TASK DETAILS: An exact copy of all the data below is required.

COLLECTED DATA:

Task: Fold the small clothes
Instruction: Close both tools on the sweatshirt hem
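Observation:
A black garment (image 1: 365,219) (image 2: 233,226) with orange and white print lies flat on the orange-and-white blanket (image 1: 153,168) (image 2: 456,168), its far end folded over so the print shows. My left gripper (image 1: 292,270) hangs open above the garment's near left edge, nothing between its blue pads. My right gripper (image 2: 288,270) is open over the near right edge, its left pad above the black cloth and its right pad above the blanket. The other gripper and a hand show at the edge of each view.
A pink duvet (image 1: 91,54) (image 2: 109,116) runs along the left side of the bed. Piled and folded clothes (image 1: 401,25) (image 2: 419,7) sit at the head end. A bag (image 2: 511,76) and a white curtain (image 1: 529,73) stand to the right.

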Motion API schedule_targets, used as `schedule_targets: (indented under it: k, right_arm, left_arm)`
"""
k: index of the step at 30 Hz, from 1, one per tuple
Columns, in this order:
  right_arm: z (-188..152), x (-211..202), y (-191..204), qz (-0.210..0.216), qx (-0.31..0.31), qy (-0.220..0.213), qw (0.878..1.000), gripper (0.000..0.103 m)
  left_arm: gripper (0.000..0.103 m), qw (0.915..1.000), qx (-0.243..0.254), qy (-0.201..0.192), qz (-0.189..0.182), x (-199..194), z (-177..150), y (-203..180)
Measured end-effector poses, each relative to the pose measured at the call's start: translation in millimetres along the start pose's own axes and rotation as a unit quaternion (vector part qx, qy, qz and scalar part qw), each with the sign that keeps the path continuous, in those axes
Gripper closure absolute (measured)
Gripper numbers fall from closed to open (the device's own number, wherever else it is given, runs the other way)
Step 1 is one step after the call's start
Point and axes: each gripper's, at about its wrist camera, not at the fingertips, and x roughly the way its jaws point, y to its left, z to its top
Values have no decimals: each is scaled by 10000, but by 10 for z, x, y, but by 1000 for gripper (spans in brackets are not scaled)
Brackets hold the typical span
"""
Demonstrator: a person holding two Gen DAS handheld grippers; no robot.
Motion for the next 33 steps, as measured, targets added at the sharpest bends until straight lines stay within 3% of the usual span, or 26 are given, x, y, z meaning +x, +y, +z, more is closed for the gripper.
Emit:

PROBLEM SOLUTION:
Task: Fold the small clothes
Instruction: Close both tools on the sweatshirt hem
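Observation:
A black garment (image 1: 365,219) (image 2: 233,226) with orange and white print lies flat on the orange-and-white blanket (image 1: 153,168) (image 2: 456,168), its far end folded over so the print shows. My left gripper (image 1: 292,270) hangs open above the garment's near left edge, nothing between its blue pads. My right gripper (image 2: 288,270) is open over the near right edge, its left pad above the black cloth and its right pad above the blanket. The other gripper and a hand show at the edge of each view.
A pink duvet (image 1: 91,54) (image 2: 109,116) runs along the left side of the bed. Piled and folded clothes (image 1: 401,25) (image 2: 419,7) sit at the head end. A bag (image 2: 511,76) and a white curtain (image 1: 529,73) stand to the right.
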
Motion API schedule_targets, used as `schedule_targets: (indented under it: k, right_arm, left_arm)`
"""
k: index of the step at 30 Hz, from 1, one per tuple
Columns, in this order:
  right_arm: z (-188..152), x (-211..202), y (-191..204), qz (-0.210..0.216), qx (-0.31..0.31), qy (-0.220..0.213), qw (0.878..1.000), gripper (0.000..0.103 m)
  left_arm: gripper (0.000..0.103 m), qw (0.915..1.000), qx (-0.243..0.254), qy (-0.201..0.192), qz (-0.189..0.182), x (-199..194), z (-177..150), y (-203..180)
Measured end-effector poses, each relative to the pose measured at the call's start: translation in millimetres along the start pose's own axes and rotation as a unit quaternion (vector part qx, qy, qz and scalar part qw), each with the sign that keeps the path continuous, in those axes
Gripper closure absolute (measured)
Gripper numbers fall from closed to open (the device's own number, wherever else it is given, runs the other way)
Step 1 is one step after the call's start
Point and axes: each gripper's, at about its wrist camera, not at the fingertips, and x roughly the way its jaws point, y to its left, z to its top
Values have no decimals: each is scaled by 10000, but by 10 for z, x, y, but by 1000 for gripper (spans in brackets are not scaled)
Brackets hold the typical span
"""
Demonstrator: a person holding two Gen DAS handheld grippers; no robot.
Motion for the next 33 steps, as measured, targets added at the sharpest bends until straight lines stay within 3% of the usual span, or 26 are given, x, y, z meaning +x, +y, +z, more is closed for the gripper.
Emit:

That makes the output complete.